The Corrections Center of Northwest Ohio is set to become an Immigration and Customs Enforcement (ICE) detention center. Below are a few things the jail board should have been told before voting.
ICE’s rhetoric labels every immigrant a criminal, but sheriffs already have the authority to arrest people who commit crimes; they do this every day. And while the vast majority of the people who commit crimes are U.S. citizens, of course law enforcement arrests people born in other countries. What the jail board voted to do instead is to start incarcerating people who are not accused of crimes.
ICE detention is technically “civil” confinement, but it takes place in a criminal jail. You read that right. ICE is one of the few agencies that has the authority to put people in criminal jails while they are navigating a civil legal process. They have the authority but they don’t need to use it. It’s a choice made through political considerations rather than what’s good for our communities.
Incarcerating someone is a serious decision. It’s separation from their family, job and home. If it seems inhumane to put people navigating a civil process in a criminal jail, that’s because it is.
During the first Trump administration, the Ohio Immigrant Alliance worked with Ohio families dealing with a loved one’s detention and deportation. Maryam Sy interviewed 255 individuals and we wrote a book about their experiences with Suma Setty at the Center for Law and Social Policy.
We talked to fathers whose children became depressed, and even suicidal, after their parents were detained. We talked to mothers trying to hold down jobs and care for young children while they worried about the future of their families. We talked to families in foreclosure. We saw loving relationships fracture due to the stress of detention and deportation. We talked to men who were deported in straight jackets, unable to make themselves board a plane to a country that had tortured them.
These Ohioans had been in the U.S. for 10 and 20 years or more. Some fled genocide. Some had been able to buy homes, open businesses and even employ Americans. These are the people CCNO is agreeing to detain and help deport. As Lucas County Sheriff Mike Navarre said, when announcing his opposition to the ICE contract, “Nobody has a viable solution to what will happen to these children. Until they figure it out, I will not support mass deportations.”
Another thing to know is that people can simultaneously be eligible for deportation and eligible for a green card. For example, many of the people we work with are married to U.S. citizens. They applied for green cards and are waiting for the process to conclude — that can take decades because of how our laws were designed. The government has a choice about whether to allow them to continue to pursue that status, or put them in line for deportation. During the first Trump administration, and now in the second, the government chose the path of breaking up families.
Finally, the CCNO board should have been told that immigration detention is indefinite. There’s no time-limited “sentence” like in a criminal case. Executive director Dennis Sullivan told board members that the average length of stay would be 40-45 days. But that is based on Biden-era figures, which included people who were deported quickly at the border.
That’s not how the Trump administration operates. They are arresting people who can’t immediately be deported, like people who have appeals pending. According to the American Immigration Council, people with cases in immigration court are often held for six months or longer.
During the first Trump administration, we worked with individuals who were detained for 12 months or more — some up to four years — in Ohio county jails. These jails are not set up for long-term incarceration. But, they are required to provide medical care. The Butler and Morrow County jails tried to scrimp on medical costs and were sued.

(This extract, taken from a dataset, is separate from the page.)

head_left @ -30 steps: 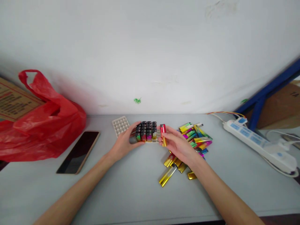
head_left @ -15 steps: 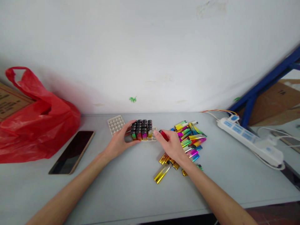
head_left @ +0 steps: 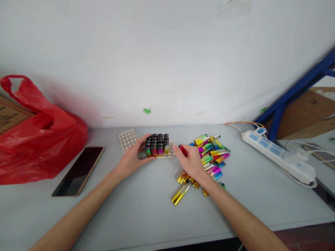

Judge Sarah D. Morrison, a Trump-appointee, blasted the Morrow Jail for creating an “unconstitutionally acceptable environment,” in a case brought by the ACLU of Ohio.
Earlier this year, the ACLU of Ohio and other organizations sent a letter to counties outlining their legal obligations under ICE contracts. It doesn’t appear that anyone, other than Sheriff Navarre and Lucas County Commissioner Pete Gerken, read it. A 2020 lawsuit against Butler County Jail, which is based on civil rights violations by corrections officers, remains pending.
The CCNO board will soon find itself at the center of family separations. It’s not too late to choose a different path, one that focuses on local needs, instead of engaging in a federal political battle that will harm our community members.
Everyone in Ohio — whether we were born here or somewhere else — wants the same thing. To live in a safe place and take care of our families. Said an Ohio father who was deported after months in an Ohio county jail, “I’m a human, like everybody else. Nobody [is] better than nobody, man.”